On May 11, 2010 • Leave a Comment

www.perezhilton.com

A Taliban Terrorist working for a foreign branch of BP Oil took flying lessons and seeded the rain clouds above Nashville causing the flooding that did over $1 Billion in damage and took the lives of over 30 area residents.

Now if that is what had happened last week, the Nashville Flood would have been front page everywhere.

Sadly, our tragic story was barely played outside of Nashville. I talked to people all week from other cities who had no idea it had flooded in Nashville.

The national media chose to largely ignore our  disaster. A Google News search shows 8,390 hits for “Times Square bomb” and 13,800 for “BP oil spill.” “Nashville flood,” on the other hand, returns only 2,430 results—many of them local.  As Betsy Phillips of the Nashville Scene writes, “it was mind-boggling to flip by CNN, MSNBC, and FOX on Sunday afternoon and see not one station even occasionally bringing their viewers footage of the flood, news of our people dying.”

Why?

Shockingly offensive media bias. If a flood 1/10th the size had happened in New York, it would have gotten far larger play. The Nashville Floods are an intense national disaster. As Bob Sellers of the Huffington Post writes:

“It wasn’t just the weak. There was the family of three sitting in their living room one moment and fighting the current of a raging creek the next as it swept their house away. The woman who survived lost a home, a husband, and a teenage daughter in a matter of a few terrifying minutes.

It wasn’t just people. There was the horse found 14 miles downstream, the cow stuck in a tree, and the description from a livestock owner of hearing his horses taking a deep breath and the sound of bubbles seconds later as the rising water stole life from them.

It’s wasn’t just flooding. One of Nashville’s two water treatment plants went down, meaning drinking water sources became critically low. Rising flood waters threatened the remaining water plant, so prison inmates were deployed to pack sandbags around the only remaining source of fresh water.

It wasn’t over when the rain stopped. There were sunny skies shining down upon the 10-year old girl who was playing in the water in the ditch near her house when she lost her footing and was sucked into a drain pipe 18 inches wide. When she was spit out of the other end of the 36 foot long pipe she wasn’t breathing and her lips were blue. As her father picked her up to begin CPR she opened her eyes and gasped for air.

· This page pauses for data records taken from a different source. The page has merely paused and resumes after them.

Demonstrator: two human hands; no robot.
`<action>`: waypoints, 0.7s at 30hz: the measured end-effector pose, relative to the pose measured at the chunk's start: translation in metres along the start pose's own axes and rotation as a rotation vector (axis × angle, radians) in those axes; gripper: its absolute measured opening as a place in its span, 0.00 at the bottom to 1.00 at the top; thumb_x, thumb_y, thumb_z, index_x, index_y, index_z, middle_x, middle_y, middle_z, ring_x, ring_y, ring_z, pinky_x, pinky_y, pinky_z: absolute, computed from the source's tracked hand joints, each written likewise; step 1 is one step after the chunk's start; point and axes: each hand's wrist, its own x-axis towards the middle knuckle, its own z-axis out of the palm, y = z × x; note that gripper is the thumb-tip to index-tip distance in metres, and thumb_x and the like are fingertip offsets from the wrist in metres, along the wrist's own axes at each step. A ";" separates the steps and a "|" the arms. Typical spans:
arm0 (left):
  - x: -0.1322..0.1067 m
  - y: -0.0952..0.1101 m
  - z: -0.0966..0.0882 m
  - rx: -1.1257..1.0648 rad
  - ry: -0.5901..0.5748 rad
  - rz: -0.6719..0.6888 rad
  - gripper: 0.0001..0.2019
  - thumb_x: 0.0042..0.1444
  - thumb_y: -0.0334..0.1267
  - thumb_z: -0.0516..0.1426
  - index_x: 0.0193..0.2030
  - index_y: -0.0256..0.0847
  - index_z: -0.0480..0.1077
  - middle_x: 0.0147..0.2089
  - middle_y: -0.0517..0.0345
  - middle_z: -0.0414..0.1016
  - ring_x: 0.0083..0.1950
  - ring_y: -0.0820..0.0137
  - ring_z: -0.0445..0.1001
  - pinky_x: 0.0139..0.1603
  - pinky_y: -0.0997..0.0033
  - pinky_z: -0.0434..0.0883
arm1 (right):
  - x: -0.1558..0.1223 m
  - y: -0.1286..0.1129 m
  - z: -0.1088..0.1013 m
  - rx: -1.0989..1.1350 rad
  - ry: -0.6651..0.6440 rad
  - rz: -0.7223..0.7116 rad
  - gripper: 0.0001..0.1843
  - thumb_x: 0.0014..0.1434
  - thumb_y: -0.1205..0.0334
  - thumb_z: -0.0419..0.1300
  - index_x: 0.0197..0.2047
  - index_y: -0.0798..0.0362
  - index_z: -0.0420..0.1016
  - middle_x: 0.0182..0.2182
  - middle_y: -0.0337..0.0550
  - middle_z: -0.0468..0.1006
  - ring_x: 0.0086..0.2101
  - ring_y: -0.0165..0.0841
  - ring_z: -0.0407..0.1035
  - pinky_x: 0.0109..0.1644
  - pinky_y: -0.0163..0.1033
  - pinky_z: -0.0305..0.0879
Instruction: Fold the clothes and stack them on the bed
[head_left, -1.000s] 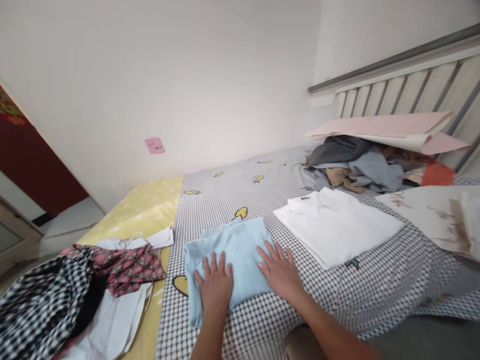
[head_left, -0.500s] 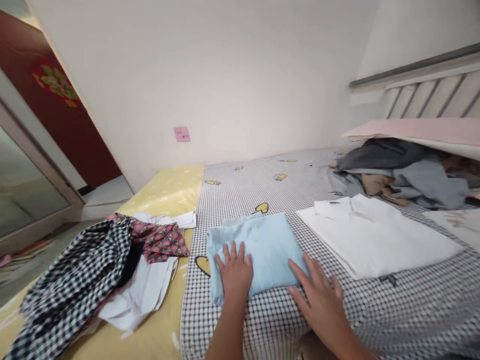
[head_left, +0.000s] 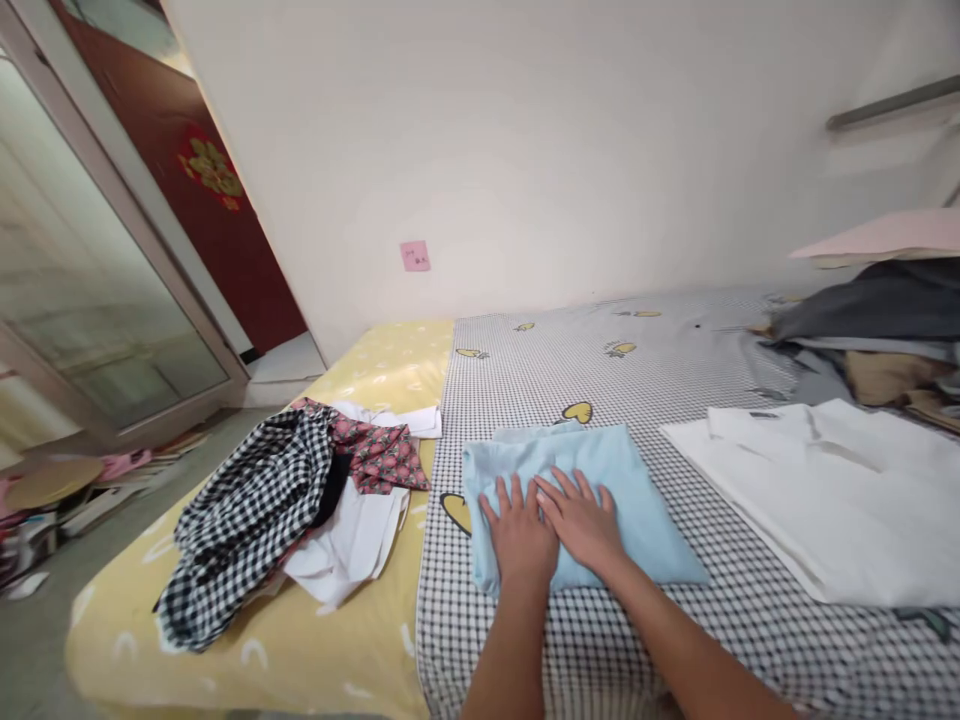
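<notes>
A light blue folded garment (head_left: 652, 520) lies flat on the checked bedsheet (head_left: 517, 370). My left hand (head_left: 521, 535) rests palm down on its left half, fingers spread. Just beside it, my right hand (head_left: 585, 520) also lies flat on the cloth, its fingers apart and the tips close to the left hand's fingers. Neither hand grips anything. To the right of the blue garment is a white folded shirt (head_left: 847, 500), its collar toward the wall.
On the yellow sheet (head_left: 247, 630) at left lies a heap with a black-and-white checked garment (head_left: 255, 510), a red patterned cloth (head_left: 386, 455) and white cloth (head_left: 349, 550). Dark clothes (head_left: 877, 305) are piled at the right under a pink board (head_left: 892, 235). A pink note (head_left: 415, 256) is on the wall.
My right hand has moved left from the blue garment's right edge onto its middle, beside my left hand. The view has turned left, showing more of the floor and glass door.
</notes>
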 end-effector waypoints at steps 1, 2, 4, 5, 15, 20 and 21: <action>0.000 0.000 -0.001 -0.004 -0.003 0.001 0.28 0.70 0.46 0.41 0.73 0.48 0.60 0.78 0.51 0.55 0.79 0.49 0.47 0.76 0.30 0.41 | -0.001 0.001 0.000 0.001 -0.001 -0.003 0.28 0.73 0.47 0.37 0.72 0.31 0.61 0.74 0.33 0.57 0.72 0.47 0.46 0.70 0.66 0.44; -0.001 0.000 -0.002 -0.006 -0.007 0.000 0.28 0.70 0.47 0.41 0.73 0.48 0.60 0.77 0.51 0.55 0.79 0.49 0.47 0.76 0.31 0.41 | -0.001 0.001 0.000 0.001 -0.004 -0.004 0.28 0.73 0.46 0.37 0.72 0.31 0.61 0.74 0.33 0.56 0.72 0.47 0.46 0.70 0.65 0.45; -0.002 0.000 -0.004 -0.009 -0.011 0.000 0.28 0.70 0.48 0.41 0.73 0.48 0.61 0.77 0.51 0.56 0.79 0.49 0.47 0.76 0.30 0.42 | -0.003 0.001 -0.004 -0.003 -0.006 -0.001 0.29 0.73 0.46 0.37 0.72 0.31 0.61 0.74 0.33 0.56 0.72 0.47 0.46 0.70 0.65 0.45; -0.003 0.000 -0.005 -0.010 -0.007 0.003 0.28 0.70 0.48 0.41 0.73 0.48 0.61 0.77 0.51 0.57 0.79 0.50 0.48 0.76 0.31 0.42 | -0.004 0.000 -0.005 -0.009 -0.005 0.002 0.29 0.74 0.46 0.37 0.72 0.31 0.61 0.74 0.32 0.56 0.72 0.47 0.46 0.70 0.65 0.45; -0.015 -0.004 -0.009 0.014 0.034 0.017 0.25 0.71 0.47 0.44 0.71 0.47 0.64 0.75 0.52 0.61 0.77 0.54 0.54 0.76 0.36 0.50 | -0.004 -0.001 0.000 -0.042 0.034 0.005 0.29 0.74 0.47 0.38 0.72 0.32 0.60 0.74 0.32 0.56 0.71 0.47 0.47 0.70 0.64 0.45; -0.038 -0.014 -0.010 0.021 0.086 0.058 0.24 0.71 0.46 0.45 0.71 0.51 0.63 0.75 0.56 0.61 0.77 0.58 0.55 0.77 0.39 0.52 | -0.004 -0.002 0.001 -0.041 0.042 0.011 0.28 0.73 0.46 0.39 0.72 0.33 0.61 0.73 0.32 0.57 0.71 0.47 0.47 0.70 0.64 0.44; -0.044 -0.016 -0.010 0.025 0.101 0.059 0.24 0.71 0.47 0.45 0.71 0.52 0.63 0.75 0.57 0.61 0.77 0.59 0.55 0.77 0.40 0.52 | -0.004 -0.002 0.001 -0.038 0.043 0.015 0.28 0.73 0.46 0.39 0.72 0.33 0.61 0.73 0.32 0.57 0.71 0.47 0.47 0.70 0.64 0.44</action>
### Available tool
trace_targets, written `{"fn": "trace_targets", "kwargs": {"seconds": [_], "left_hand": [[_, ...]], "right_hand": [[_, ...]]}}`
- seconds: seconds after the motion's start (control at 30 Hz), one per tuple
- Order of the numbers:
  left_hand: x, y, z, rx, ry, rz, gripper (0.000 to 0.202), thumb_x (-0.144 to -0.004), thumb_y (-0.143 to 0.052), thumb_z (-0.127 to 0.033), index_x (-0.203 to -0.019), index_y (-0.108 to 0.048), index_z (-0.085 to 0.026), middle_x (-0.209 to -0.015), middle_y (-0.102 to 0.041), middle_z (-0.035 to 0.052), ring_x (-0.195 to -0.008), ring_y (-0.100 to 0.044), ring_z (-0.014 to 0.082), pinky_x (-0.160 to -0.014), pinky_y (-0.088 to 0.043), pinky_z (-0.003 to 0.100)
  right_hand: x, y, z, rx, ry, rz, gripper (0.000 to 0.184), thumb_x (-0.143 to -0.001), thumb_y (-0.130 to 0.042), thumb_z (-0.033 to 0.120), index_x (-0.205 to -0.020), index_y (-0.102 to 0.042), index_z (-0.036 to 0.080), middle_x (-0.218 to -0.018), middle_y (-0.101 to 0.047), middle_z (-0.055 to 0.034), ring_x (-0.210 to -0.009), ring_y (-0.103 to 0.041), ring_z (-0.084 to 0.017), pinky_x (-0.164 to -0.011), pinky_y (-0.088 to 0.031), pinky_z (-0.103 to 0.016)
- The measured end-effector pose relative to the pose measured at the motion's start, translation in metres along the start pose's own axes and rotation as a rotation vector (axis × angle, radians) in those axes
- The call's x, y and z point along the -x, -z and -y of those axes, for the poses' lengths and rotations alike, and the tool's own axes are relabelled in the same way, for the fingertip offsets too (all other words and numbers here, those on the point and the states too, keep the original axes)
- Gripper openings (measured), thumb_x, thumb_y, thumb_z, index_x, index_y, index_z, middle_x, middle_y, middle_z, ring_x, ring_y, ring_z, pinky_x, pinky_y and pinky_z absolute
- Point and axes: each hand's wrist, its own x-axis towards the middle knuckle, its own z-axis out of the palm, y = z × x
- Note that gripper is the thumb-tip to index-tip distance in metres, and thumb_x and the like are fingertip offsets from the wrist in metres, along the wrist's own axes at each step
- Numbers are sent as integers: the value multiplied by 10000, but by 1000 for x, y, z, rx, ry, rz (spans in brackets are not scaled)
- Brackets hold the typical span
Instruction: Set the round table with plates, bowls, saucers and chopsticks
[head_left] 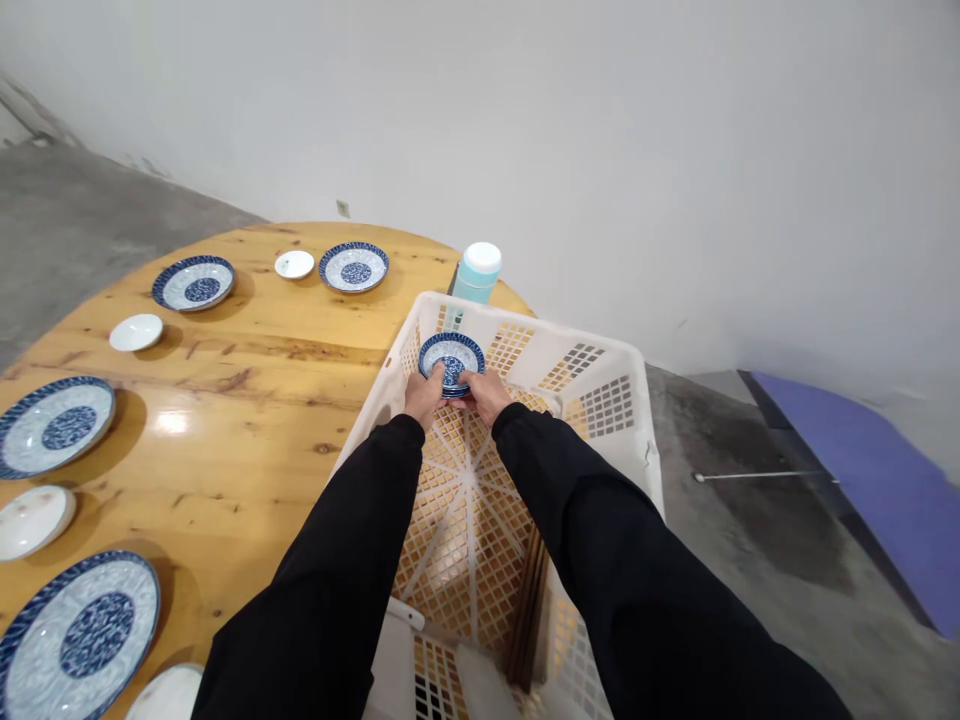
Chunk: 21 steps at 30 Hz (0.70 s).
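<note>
Both my arms in black sleeves reach into a white lattice crate at the table's right edge. My left hand and my right hand are closed on the near rim of a small stack of blue-and-white saucers at the crate's far left corner. The thumbs lie on the top saucer. Whether the stack rests on the crate floor or is lifted I cannot tell.
A round wooden table carries blue-and-white plates and small white dishes. A teal bottle with a white cap stands behind the crate. A purple mat lies on the concrete floor at right.
</note>
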Motion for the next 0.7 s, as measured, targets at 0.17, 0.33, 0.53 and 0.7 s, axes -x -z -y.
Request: {"fn": "trace_targets", "kwargs": {"seconds": [0.17, 0.33, 0.53, 0.7], "left_hand": [[14, 2, -4, 63, 19, 51, 608, -883, -667, -501, -1282, -586, -49, -1256, -669, 240, -1093, -681, 278, -866, -568, 347], [56, 14, -19, -42, -3, 60, 420, -886, -653, -414, -1220, -628, -161, -1325, -642, 169, -1222, -603, 296, -853, -557, 343], [123, 50, -56, -88, -122, 343, 232, -885, -656, -372, -922, -658, -143, -994, -694, 101, -969, -678, 204, -873, -549, 330], [192, 109, -88, -107, -321, 325, 299, -924, -617, -371, -1097, -666, -132, -1040, -725, 96, -939, -694, 154, -890, -553, 322]], "right_hand": [[12, 5, 3, 131, 37, 70, 179, -933, -611, 292, -945, -597, 114, -598, -631, -20, -521, -653, -158, -554, -602, -277], [46, 22, 30, 262, 61, 56, 251, -928, -652, 334, -961, -587, 94, -564, -573, -2, -489, -666, -199, -451, -543, -277], [98, 47, 73, 191, 257, 43, 73, -876, -647, 135, -836, -589, 116, -695, -615, -7, -494, -651, -120, -453, -504, -207], [169, 75, 80, 121, 382, 59, 14, -843, -661, 148, -839, -665, 161, -815, -702, -58, -601, -672, -138, -493, -496, -228]]}}
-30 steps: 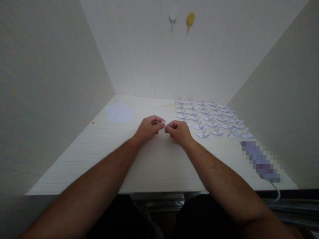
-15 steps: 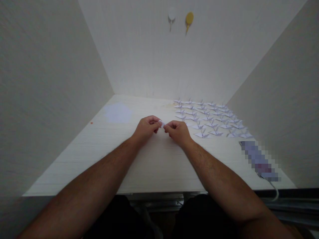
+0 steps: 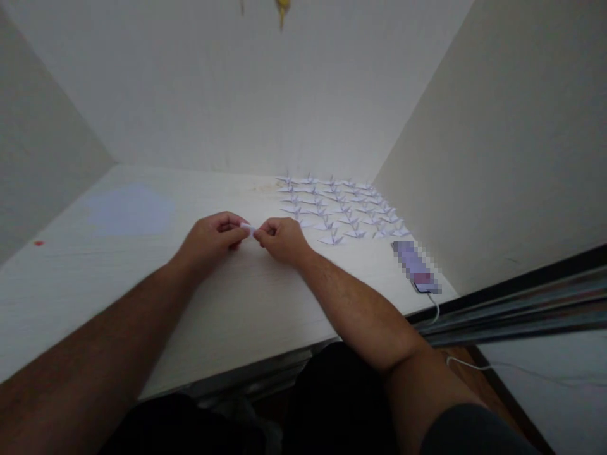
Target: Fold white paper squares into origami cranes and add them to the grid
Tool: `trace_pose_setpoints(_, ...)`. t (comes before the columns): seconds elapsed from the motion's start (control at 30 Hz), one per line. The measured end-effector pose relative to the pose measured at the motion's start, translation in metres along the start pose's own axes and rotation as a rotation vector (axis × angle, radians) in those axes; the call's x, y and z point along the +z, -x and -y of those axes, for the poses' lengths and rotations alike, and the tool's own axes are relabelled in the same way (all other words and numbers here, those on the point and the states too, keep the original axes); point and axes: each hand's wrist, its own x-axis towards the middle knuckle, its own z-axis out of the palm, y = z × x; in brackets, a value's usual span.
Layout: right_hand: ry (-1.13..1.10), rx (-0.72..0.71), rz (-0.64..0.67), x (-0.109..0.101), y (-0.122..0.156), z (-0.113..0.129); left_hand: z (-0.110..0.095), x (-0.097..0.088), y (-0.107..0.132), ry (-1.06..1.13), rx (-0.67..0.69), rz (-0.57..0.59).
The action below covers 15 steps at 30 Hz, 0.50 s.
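A small folded piece of white paper (image 3: 247,227) is pinched between my two hands above the middle of the table. My left hand (image 3: 215,237) grips its left end between thumb and fingers. At its right end, the fingertips of my right hand (image 3: 282,239) are closed on it. Much of the paper is hidden by my fingers, so its folds cannot be made out. Just right of my right hand, several white paper cranes (image 3: 332,239) stand in rows on the table.
A pale sheet or stack of white paper (image 3: 130,212) lies at the left of the white table (image 3: 227,328). A small red bit (image 3: 38,243) sits near the left edge. At right lies a phone (image 3: 415,265) with a white cable (image 3: 435,309). Walls rise behind and on both sides.
My view has turned to the right, so the table, hands and cranes appear further left. Both hands still pinch the paper, and slightly more of it shows between them.
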Motion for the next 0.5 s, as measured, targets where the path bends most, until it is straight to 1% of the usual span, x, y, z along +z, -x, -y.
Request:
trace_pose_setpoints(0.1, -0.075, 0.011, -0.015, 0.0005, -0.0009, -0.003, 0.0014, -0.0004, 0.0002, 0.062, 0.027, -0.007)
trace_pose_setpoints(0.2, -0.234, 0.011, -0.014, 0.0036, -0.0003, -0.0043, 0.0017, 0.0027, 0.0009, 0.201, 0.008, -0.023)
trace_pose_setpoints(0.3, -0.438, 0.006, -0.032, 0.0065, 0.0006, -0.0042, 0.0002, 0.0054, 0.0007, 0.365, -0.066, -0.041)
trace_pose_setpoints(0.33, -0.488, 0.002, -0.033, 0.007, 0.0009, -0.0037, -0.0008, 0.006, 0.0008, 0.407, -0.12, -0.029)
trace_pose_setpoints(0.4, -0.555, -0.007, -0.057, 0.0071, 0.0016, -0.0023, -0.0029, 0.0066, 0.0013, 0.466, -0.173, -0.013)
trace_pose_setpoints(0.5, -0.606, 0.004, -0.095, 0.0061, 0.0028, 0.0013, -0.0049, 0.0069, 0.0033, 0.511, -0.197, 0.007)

It wasn’t without controversy. The Army Corps of Engineers made choices in releasing water from local dams that critics say left certain homes dry, and others uninhabitable. Some of the flood victims thought they had survived the storm until the water around their homes started rising at a breathtaking pace with no warning.

It wasn’t just bad news. There was the baby born to the mother who couldn’t get to the hospital, with an obstetrician forging waist deep water. There were hundreds of water rescues by people who own boats, calling out loud from house to house for survivors who needed a life-saving link to dry land. These good Samaritans included a young man on a jet ski who saved a woman whose house was fully engulfed in flames as she pondered whether to die in raging waters or burn to death with her home. Twenty seconds after they raced away from the flames the entire house exploded. “God sent me an angel on a jet ski,” she said.”

No news coverage means fewer people know about the folks here in Nashville who lost their homes, their cars, their businesses and even their lives. The fewer people who know about the flood, the fewer donations for those who really need them, the slower aid flows in and the slower it will take the government to respond.

I don’t know about you but I’m sick of hearing about the oil spill in the gulf and I’m tired of hearing about Faisal Shahzad. Don’t get me wrong – the oil spill is horrible and I’m really happy Shahzad was caught but I find the media coverage of the flood a natural disaster in itself.

What do you think?

To donate to flood victims, click here.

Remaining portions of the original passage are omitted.